What Is a Double Eagle in Golf?

Pro golfer Marcel Siem celebrates making a double eagle
Pro golfer Marcel Siem holds up two fingers to show us he just holed out for a 2 on a par-5 - and that's a double eagle. Stuart Franklin/Getty Images

"Double eagle" is a term golfers use for a score of 3-under par on any individual golf hole.

Each hole on a golf course is rated as a par 3, par 4, or par 5, where "par" is the expected number of strokes an expert golfer will need to finish that hole. A great golfer should need four strokes to play a par-4 hole, on average. But when a golfer completes a hole in three strokes fewer than par, he is said to have made a "double eagle."

Scores That Result in a Double Eagle

Here are a couple of examples of the specific number of strokes it takes to make a double eagle. You make a double eagle when you:

  • Score a 1 on a par-4 hole; or
  • Score a 2 on a par-5 hole
  • Score on a 3 on a par-6 hole (par-6s holes are rare but do exist).

It is impossible to make a double eagle on a par-3 hole (3-under on a par-3 hole is zero).
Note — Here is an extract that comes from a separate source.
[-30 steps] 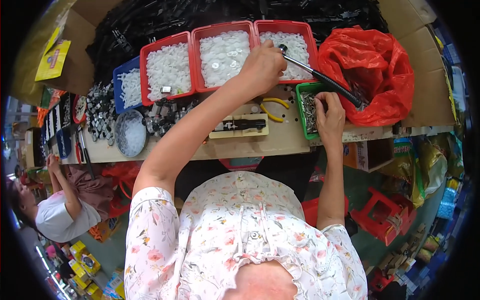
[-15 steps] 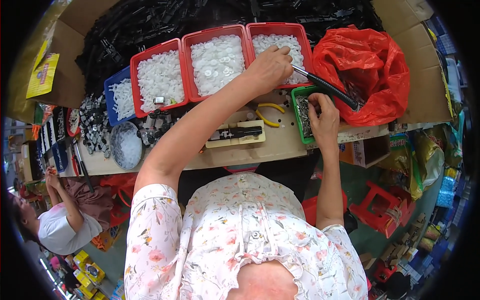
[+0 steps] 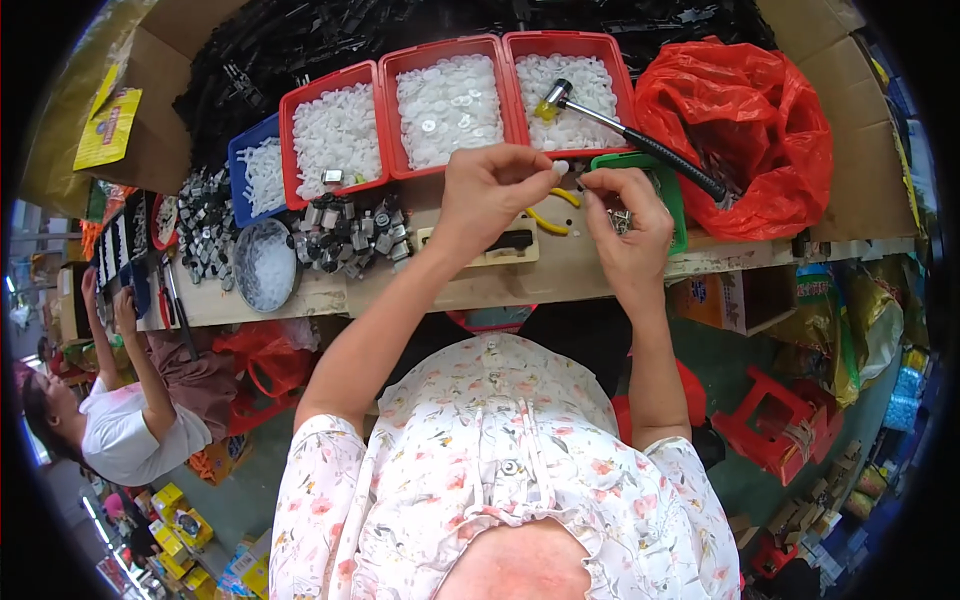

And note that although scoring a one on a par-4 hole is a double eagle, no golfer would ever call it such—why call it a double eagle when you can call it a hole-in-one? Therefore, virtually all double eagles that are discussed as such occur on par-5 holes.

Double Eagles and Albatrosses Are the Same

Yes, "double eagle" and "albatross" are two different words that describe the exact same thing: a score of 3-under-par on a hole. Although both terms are used throughout the golf world, one can think of "double eagle" as an Americanism. That term originated in the United States, and "albatross" is the preferred and commonly used term in most of the rest of the golf world. In fact, some professional golfers from the U.K. and Australia have said they never heard the term "double eagle" until coming to the U.S. to play golf, except on television.

Both double eagle and albatross joined the golf lexicon relatively late—in the first few decades of the 1900s—because achieving a score of 3-under on a hole was so rare that no term was needed. "Double eagle" only became commonly used following Gene Sarazen's hole-out for double eagle in the 1935 Masters. In the entire history of The Masters only four doubles eagles have been recorded.

Double Eagles Are Rarer Than Aces

Double eagles are not common at all—they are rare, even among the best golfers in the world. Double eagles are much rarer than holes-in-one.

Why? Because making a double eagle usually requires holing a longer shot—a tee shot on a par-4 or a fairway wood or long iron approach on a par-5, for example. In the first 50 years of the LPGA Tour's existence, only 25 double eagles were recorded. In 2012 on the PGA Tour, there were 37 holes-in-one but only four double eagles, which are fairly typical numbers for a PGA Tour season.

Why Double Eagle?

How did a score of 3-under on a hole come to be called a double eagle? For starters, "eagle" entered the golf lexicon after "birdie," and golfers just stuck with the avian theme (which also explains "albatross"). An eagle is a score of 2-under on a hole; a double eagle is a score of 3-under on a hole. In theory, a triple eagle—4-under on a hole—is possible: It would be a hole-in-one on a par-5 (also called a "condor") or a score of two on a par-6.

One of the reasons some golfers strongly prefer albatross to double eagle is that "double eagle" doesn't really make mathematical sense. An eagle is 2-under-par on a hole; double that should be 4-under. And yet, "double eagle" means 3-under.